International Expert To Discuss Ramifications At Local Lecture...Tracking Contaminants In The Mighty Mississippi And Other Large Rivers Worldwide

December 01, 1998

Tracing the pathways and concentrations of contaminants in large rivers like the Mississippi tells an interesting story of how human activities affect the quality of water in large and complex river systems. A U.S. Geological Survey (USGS) global river research program will be discussed by Dr. Robert H. Meade, a USGS hydrologist, at a lecture Wednesday, Dec. 2 at 2 p.m. at the USGS headquarters main auditorium in Reston.

Meade is touring the country as the featured lecturer of the 14th Mendenhall Seminar Series, speaking to both scientists and the public on "Large Rivers and Their Floodplains as Conveyers and Storers of Sediments and Contaminants." Named in honor of Walter Curran Mendenhall, fifth director of the USGS, the Mendenhall Seminar Series seeks to expand communication among various scientific disciplines by giving premier USGS researchers the opportunity to lecture nationwide to a variety of audiences. Meade has spoken in Menlo Park, California and La Crosse, Wisconsin, and is scheduled to speak in Columbia, Missouri; Tucson, Arizona; and Portland, Oregon.

Meade was selected as the 1999 Mendenhall Lecturer because of his world-class research on the movement and storage of sediments and pollutants in numerous large rivers across the globe. His leadership in an interdisciplinary study of sediment-transported pollutants in the Mississippi River Basin has received both national and international acclaim. Meade is a researcher with the USGS Water Resources Division in Denver.

In four decades with the USGS, Meade has written more than 80 articles and publications, including articles for Science and Nature. Meade is the 14th Mendenhall Lecturer since the program began in 1981.

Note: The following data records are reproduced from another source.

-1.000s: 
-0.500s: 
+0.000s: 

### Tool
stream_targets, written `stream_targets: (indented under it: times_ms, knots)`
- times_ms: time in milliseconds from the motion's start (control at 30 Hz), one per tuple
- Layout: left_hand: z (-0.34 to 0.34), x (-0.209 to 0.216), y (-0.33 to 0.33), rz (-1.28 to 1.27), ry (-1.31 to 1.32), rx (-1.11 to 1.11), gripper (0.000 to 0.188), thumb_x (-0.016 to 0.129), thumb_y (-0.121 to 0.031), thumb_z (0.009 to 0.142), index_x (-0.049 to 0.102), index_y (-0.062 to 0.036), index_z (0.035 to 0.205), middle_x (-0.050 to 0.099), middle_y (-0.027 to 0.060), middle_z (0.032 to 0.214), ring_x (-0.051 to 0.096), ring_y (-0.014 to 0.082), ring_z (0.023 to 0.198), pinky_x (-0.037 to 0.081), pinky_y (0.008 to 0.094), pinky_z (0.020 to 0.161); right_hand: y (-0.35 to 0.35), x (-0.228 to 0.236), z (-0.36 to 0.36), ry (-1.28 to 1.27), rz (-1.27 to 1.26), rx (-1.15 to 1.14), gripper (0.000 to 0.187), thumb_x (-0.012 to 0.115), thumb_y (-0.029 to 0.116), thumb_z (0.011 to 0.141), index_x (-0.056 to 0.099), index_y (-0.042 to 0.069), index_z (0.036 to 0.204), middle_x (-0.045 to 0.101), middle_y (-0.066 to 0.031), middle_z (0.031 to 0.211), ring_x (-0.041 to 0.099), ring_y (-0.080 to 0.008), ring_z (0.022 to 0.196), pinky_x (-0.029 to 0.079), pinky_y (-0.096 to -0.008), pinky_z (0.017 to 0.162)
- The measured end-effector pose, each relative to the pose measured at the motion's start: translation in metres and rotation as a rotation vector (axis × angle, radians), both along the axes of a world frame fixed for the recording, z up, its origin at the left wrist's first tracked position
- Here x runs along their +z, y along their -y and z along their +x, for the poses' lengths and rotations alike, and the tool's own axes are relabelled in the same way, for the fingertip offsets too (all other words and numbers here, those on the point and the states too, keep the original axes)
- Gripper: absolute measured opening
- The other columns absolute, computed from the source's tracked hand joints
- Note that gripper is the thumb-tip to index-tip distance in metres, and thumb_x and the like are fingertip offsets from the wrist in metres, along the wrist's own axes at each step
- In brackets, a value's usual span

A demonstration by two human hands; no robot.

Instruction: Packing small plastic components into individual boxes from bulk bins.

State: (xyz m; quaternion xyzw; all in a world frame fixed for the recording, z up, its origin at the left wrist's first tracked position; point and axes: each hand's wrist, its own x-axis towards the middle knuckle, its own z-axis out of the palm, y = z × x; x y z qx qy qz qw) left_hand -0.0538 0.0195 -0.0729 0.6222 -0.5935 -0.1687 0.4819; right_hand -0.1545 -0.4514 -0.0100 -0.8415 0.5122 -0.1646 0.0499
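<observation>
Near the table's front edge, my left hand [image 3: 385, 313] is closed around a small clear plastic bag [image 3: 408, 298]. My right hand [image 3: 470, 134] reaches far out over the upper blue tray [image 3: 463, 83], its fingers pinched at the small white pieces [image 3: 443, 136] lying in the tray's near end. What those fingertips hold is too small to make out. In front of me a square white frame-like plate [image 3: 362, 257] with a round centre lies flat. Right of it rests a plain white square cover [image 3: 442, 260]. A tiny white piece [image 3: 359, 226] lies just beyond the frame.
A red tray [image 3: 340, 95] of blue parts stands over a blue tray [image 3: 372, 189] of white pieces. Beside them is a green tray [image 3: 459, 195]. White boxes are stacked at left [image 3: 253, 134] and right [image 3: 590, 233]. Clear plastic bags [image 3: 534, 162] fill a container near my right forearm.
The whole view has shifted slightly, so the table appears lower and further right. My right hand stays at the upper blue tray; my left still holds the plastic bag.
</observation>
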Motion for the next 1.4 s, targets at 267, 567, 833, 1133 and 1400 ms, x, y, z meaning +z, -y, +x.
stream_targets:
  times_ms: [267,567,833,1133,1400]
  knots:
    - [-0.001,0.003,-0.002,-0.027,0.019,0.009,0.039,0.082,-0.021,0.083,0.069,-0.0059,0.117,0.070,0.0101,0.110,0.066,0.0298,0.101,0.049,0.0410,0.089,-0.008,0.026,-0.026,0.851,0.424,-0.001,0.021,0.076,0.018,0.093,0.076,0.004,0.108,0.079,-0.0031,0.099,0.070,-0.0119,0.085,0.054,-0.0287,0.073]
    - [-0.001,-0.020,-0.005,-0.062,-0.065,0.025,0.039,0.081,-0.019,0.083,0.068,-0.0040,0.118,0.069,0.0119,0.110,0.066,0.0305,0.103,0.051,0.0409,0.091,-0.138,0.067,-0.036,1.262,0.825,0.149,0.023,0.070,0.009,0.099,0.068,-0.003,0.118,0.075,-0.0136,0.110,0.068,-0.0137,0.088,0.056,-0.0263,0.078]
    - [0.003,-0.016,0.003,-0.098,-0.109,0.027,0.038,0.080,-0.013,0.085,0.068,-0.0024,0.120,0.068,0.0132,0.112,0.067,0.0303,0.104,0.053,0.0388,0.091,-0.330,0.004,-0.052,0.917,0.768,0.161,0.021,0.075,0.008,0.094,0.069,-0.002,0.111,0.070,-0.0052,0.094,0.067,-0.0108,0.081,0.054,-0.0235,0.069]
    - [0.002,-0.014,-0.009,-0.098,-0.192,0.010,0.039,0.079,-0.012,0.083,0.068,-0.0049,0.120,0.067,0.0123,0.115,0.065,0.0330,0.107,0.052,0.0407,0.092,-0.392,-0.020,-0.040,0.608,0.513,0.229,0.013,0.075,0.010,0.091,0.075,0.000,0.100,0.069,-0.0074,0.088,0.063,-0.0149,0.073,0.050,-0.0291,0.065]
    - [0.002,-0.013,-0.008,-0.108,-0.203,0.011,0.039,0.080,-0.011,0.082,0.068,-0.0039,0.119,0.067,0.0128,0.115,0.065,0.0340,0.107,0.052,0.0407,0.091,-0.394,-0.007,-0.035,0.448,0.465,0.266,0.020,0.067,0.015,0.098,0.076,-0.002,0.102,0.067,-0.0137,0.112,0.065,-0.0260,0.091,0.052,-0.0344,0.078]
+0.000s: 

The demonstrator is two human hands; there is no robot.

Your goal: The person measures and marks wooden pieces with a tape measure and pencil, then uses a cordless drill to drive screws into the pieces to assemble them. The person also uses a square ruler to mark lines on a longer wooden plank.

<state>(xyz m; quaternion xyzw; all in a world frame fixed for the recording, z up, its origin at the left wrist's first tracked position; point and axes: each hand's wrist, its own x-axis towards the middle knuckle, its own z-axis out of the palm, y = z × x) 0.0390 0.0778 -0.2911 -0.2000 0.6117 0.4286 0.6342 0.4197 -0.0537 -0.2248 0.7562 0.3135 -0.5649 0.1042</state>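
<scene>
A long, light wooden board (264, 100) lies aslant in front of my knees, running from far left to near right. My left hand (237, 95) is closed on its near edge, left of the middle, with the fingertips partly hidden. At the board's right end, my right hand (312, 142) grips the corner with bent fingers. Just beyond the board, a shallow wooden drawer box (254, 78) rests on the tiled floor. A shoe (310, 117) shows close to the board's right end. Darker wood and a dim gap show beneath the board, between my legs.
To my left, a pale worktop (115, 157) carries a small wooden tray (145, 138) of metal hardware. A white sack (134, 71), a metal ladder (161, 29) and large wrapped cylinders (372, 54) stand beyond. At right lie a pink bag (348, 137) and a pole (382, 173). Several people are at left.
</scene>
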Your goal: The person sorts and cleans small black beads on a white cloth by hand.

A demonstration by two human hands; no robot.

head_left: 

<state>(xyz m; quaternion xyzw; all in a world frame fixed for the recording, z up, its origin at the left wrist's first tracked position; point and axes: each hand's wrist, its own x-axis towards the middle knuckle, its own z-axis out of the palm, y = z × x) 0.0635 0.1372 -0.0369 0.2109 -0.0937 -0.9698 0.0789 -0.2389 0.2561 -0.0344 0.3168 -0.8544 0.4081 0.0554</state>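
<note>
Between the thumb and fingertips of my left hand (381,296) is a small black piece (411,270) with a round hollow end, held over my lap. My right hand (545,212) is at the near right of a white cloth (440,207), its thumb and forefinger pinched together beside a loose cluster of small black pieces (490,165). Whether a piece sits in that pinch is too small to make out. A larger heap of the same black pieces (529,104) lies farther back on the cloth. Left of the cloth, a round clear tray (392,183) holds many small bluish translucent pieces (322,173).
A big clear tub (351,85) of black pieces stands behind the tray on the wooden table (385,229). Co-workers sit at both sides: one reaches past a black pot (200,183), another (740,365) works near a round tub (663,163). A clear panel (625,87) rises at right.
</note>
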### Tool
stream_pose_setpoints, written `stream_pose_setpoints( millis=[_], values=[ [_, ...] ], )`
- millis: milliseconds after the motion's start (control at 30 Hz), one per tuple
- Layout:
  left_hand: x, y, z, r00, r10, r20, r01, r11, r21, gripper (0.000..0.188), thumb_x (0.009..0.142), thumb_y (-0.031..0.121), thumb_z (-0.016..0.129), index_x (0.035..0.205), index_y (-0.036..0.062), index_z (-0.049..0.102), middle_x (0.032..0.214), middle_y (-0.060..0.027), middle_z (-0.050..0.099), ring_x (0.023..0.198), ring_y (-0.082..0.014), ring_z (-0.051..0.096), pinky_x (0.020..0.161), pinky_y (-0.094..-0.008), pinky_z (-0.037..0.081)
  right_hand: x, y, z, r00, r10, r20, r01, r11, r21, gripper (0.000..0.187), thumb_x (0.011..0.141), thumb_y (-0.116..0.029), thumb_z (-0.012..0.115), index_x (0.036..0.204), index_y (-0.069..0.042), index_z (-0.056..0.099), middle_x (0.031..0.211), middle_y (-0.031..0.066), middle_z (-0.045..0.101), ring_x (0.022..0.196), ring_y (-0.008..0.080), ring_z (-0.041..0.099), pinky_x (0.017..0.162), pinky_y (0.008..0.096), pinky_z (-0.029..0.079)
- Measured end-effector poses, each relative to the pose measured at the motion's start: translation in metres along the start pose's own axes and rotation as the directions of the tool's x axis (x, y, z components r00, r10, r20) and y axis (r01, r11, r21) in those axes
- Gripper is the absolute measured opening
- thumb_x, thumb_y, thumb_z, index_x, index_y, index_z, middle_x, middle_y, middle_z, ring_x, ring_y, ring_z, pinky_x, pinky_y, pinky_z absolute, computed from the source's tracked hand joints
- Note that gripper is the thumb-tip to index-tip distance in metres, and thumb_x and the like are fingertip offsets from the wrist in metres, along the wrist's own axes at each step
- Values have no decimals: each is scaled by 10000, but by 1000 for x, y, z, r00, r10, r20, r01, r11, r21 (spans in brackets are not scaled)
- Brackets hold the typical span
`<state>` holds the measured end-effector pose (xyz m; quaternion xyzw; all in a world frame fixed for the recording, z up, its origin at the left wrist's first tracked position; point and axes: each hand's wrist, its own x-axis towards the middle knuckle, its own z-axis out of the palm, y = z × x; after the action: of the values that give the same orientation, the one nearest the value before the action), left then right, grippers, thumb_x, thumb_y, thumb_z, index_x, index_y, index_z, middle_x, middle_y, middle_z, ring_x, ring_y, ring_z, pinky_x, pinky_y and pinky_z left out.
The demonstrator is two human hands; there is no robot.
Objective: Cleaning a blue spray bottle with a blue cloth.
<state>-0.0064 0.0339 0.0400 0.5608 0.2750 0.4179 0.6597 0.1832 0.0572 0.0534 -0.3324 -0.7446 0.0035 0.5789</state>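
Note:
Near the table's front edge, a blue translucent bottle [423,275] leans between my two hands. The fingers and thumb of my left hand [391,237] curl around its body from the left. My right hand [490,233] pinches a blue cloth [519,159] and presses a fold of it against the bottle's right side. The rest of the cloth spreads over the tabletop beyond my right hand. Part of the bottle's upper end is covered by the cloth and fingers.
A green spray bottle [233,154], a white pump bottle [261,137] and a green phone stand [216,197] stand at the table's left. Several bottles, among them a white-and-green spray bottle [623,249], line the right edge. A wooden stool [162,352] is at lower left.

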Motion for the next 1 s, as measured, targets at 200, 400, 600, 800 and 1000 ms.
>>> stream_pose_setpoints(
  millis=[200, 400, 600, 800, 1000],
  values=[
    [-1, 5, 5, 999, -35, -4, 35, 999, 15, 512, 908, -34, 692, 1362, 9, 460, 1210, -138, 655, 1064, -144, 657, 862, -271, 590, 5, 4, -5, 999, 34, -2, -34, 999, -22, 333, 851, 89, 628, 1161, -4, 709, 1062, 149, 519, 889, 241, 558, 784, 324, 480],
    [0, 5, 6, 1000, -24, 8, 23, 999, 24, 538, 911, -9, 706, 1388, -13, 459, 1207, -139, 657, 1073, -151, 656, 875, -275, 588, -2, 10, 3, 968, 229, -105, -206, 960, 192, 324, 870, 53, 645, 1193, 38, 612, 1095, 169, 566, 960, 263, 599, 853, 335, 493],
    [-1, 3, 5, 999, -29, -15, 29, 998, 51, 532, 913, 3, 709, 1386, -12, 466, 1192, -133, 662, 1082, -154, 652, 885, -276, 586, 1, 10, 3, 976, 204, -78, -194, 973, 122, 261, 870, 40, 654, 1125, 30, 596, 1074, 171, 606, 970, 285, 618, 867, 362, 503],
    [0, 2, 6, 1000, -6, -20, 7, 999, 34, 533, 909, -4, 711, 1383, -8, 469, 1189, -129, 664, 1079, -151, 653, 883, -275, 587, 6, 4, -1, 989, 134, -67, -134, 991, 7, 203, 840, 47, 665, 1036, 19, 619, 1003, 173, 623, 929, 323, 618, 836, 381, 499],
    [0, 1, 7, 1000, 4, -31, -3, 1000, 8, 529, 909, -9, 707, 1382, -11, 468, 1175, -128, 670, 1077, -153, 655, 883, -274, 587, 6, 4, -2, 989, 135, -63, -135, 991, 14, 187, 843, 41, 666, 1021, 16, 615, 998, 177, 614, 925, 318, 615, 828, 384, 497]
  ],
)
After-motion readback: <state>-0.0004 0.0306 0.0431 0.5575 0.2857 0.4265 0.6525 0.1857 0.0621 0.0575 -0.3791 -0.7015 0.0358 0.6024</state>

As the nation's largest water, earth and biological science and civilian mapping agency, the USGS works in cooperation with more than 2,000 organizations across the country to provide reliable, impartial, scientific information to resource managers, planners, and other users. This information is gathered in every state by USGS scientists to minimize the loss of life and property from natural disasters, contribute to the sound conservation, economic and physical development of the nation's natural resources, and enhance the quality of life by monitoring water, biological, energy, and mineral resources.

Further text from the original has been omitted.